• **What the exercise asks**
Exactly as they appear, transcribe the entries and skip any pictures.

• **Data supplied**
══════════════════════════════

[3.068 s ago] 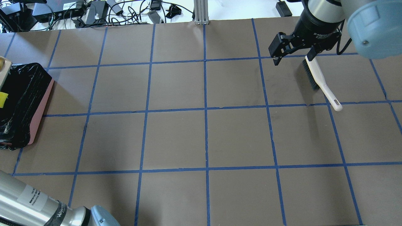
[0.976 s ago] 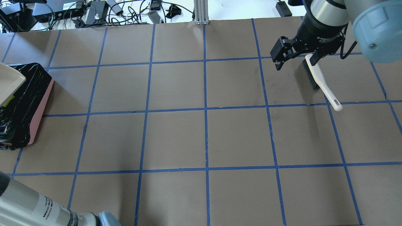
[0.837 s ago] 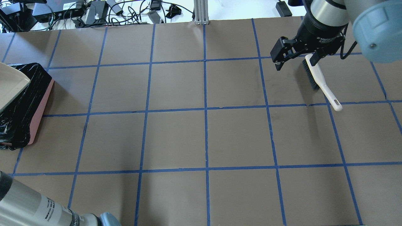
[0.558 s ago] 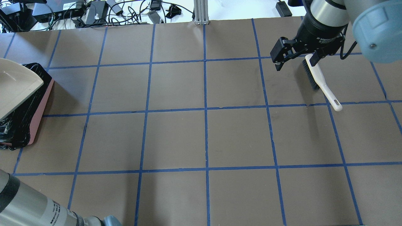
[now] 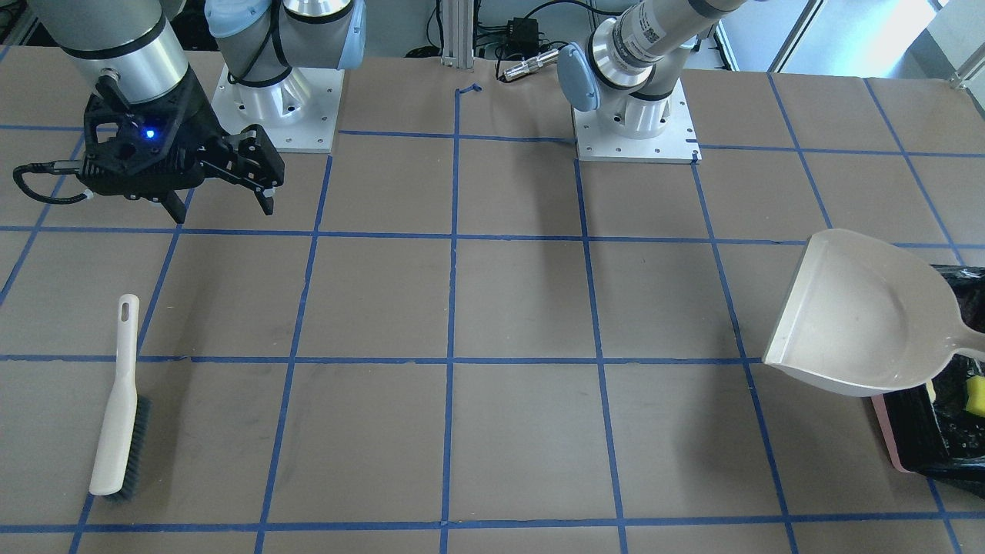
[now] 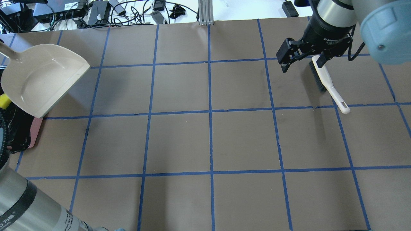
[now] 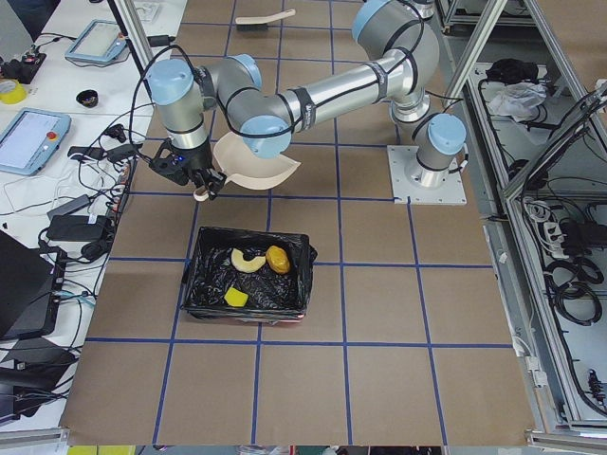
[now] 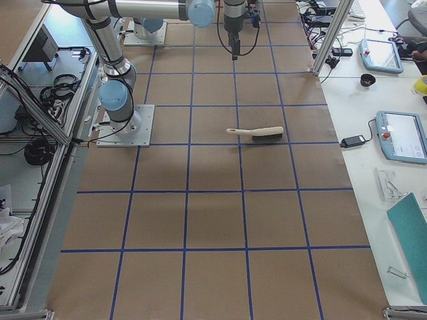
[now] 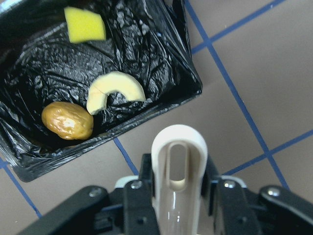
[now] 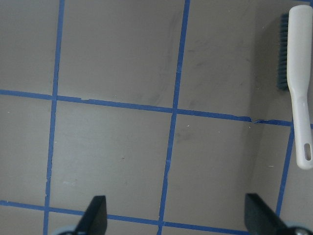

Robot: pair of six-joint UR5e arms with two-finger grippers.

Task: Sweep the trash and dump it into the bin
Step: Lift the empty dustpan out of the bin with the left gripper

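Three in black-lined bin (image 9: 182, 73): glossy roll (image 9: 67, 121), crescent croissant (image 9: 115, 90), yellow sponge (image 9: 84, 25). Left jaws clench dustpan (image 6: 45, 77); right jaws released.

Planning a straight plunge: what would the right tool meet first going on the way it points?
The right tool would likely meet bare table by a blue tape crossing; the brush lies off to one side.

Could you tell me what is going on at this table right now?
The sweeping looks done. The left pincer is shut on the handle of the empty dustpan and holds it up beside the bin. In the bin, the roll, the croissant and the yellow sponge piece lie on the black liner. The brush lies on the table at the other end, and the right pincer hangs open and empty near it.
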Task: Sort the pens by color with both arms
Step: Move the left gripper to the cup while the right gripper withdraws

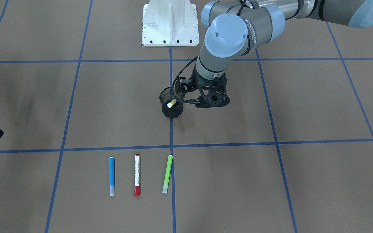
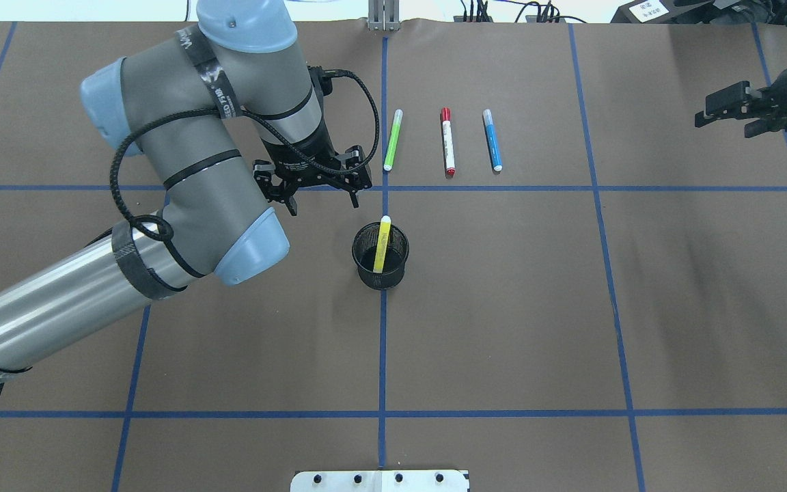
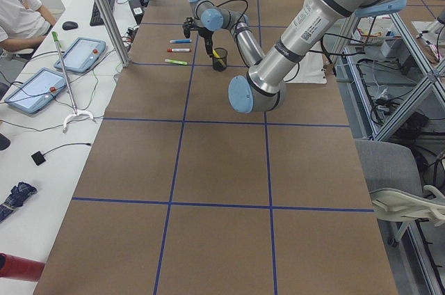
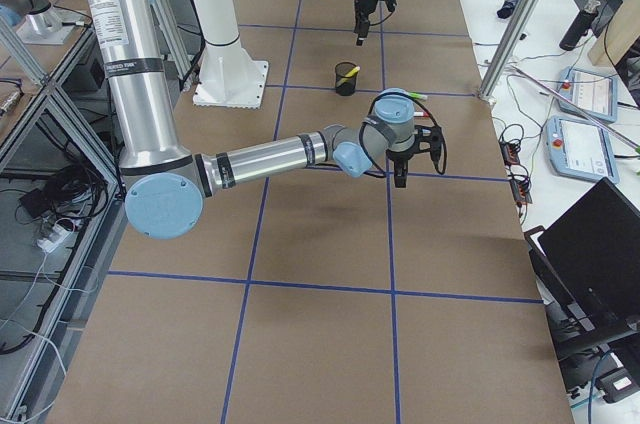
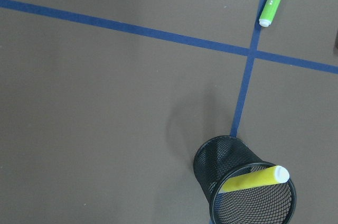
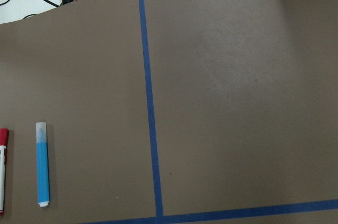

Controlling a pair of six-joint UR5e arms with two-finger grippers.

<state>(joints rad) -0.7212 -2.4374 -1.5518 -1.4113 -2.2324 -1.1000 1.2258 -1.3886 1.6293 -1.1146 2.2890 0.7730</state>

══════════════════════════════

• **Problem solution**
[3.068 s ago] 
[0.976 s ago] 
[0.837 s ago] 
[0.558 s ago] 
[now] 
[now] 
[now] 
[now] 
[now] 
[now] 

Robot: pair of six-joint UR5e arms with two-finger grippers.

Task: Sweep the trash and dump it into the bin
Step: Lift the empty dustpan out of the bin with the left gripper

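Three in black-lined bin (image 9: 182, 73): glossy roll (image 9: 67, 121), crescent croissant (image 9: 115, 90), yellow sponge (image 9: 84, 25). Left jaws clench dustpan (image 6: 45, 77); right jaws released.

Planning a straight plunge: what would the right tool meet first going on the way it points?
The right tool would likely meet bare table by a blue tape crossing; the brush lies off to one side.

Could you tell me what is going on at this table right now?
The sweeping looks done. The left pincer is shut on the handle of the empty dustpan and holds it up beside the bin. In the bin, the roll, the croissant and the yellow sponge piece lie on the black liner. The brush lies on the table at the other end, and the right pincer hangs open and empty near it.
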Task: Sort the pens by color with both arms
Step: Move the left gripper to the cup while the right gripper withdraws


Controlling a pair of six-joint UR5e arms with two-finger grippers.

<state>(joints rad) -0.7212 -2.4374 -1.5518 -1.4113 -2.2324 -1.1000 1.2258 -1.3886 1.6293 -1.1146 2.2890 0.7730</state>

A complete answer has now been given to the exercise.